Os versos breves do poema se estendem desde os
contratempos pelos quais quotidianamente passamos na vida atribulada das
cidades – atrasos, esperas, momentos que se esvaem em engarrafamentos, filas e
desgastes capazes de gerar improdutividade –, até aqueles que estão arraigados
em nosso tempo biológico, dessincronizado pelo efeito de emoções somatizadas.
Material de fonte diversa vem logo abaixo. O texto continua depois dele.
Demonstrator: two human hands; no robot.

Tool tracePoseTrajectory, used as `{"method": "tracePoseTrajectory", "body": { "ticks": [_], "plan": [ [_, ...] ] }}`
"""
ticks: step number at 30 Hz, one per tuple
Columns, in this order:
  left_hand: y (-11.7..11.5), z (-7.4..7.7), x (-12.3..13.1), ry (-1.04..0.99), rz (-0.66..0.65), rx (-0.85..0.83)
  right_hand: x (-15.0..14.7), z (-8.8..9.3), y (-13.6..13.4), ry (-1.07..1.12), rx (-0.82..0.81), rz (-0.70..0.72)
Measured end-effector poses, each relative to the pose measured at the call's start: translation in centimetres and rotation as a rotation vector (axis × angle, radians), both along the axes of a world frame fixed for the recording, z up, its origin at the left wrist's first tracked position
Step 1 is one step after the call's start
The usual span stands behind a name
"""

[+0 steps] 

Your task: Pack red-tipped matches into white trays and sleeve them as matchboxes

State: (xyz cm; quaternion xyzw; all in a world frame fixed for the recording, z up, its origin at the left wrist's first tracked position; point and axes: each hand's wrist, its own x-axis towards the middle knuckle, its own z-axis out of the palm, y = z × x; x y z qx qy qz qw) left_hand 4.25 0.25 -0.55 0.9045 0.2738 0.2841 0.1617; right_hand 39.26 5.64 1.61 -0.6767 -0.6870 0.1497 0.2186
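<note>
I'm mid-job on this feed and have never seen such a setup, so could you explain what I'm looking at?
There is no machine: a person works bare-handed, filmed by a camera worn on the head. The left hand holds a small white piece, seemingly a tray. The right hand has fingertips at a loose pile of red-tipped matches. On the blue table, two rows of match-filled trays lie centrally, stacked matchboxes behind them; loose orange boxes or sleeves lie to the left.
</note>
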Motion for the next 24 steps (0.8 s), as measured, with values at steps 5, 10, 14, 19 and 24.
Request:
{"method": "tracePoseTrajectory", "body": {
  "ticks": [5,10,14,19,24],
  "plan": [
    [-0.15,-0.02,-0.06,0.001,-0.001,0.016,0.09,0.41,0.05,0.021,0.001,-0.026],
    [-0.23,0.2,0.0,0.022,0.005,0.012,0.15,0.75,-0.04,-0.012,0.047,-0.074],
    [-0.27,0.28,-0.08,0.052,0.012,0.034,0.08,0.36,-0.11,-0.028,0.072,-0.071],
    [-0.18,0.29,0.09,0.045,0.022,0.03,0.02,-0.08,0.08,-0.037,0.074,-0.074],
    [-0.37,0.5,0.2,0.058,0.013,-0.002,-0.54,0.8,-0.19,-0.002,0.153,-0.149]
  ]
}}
Mais dia menos dia, o corpo e a mente cobram o
preço pelo estresse, o qual, aliás, nem tem o condão de tornar as coisas
melhores – porque, pelo efeito substituição, se a alguma necessidade tem-se que
dar maior atenção e desvelo, outras tantas ficarão pelo meio do caminho ou,
quando muito, serão solucionadas transversalmente – empurradas para debaixo do
tapete! Eis aí um corolário da segunda lei da termodinâmica: a entropia do
universo sempre aumenta!
J.A.R. – H.C.
Nelson Ascher
(n. 1958)
Mais dia menos dia
Coágulos de perda
de tempo, adiamento,
atraso e espera, ou seja,
minúsculas metástases
de caos se interpõem entre
– irrelevante qual
dos dois corre na frente –
a tartaruga e Aquiles
(o débito na conta;
no trânsito, a demora;
um ácido no estômago;
frente ao correio, a fila;
o mofo no tecido;
nos músculos, a inércia;
cupins na biblioteca;
sob o tapete, o lixo;
um óxido no ferro;
nas pálpebras, o sono)
e, como que aderindo,
à guisa de entropia,
ao âmago dos nervos,
embotam mais um pouco
o ritmo do arraigado
relógio biológico.
Em: “Algo de sol” (1996)
Tic Toc Talk Talk
(Jacque Hudson: pintora
norte-americana)
Referência:
ASCHER, Nelson. Mais dia menos dia. In: ASCHER,
Nelson et al. Poetas na biblioteca: antologia. São Paulo, SP:
Fundação Memorial da América Latina, 2001. p. 15.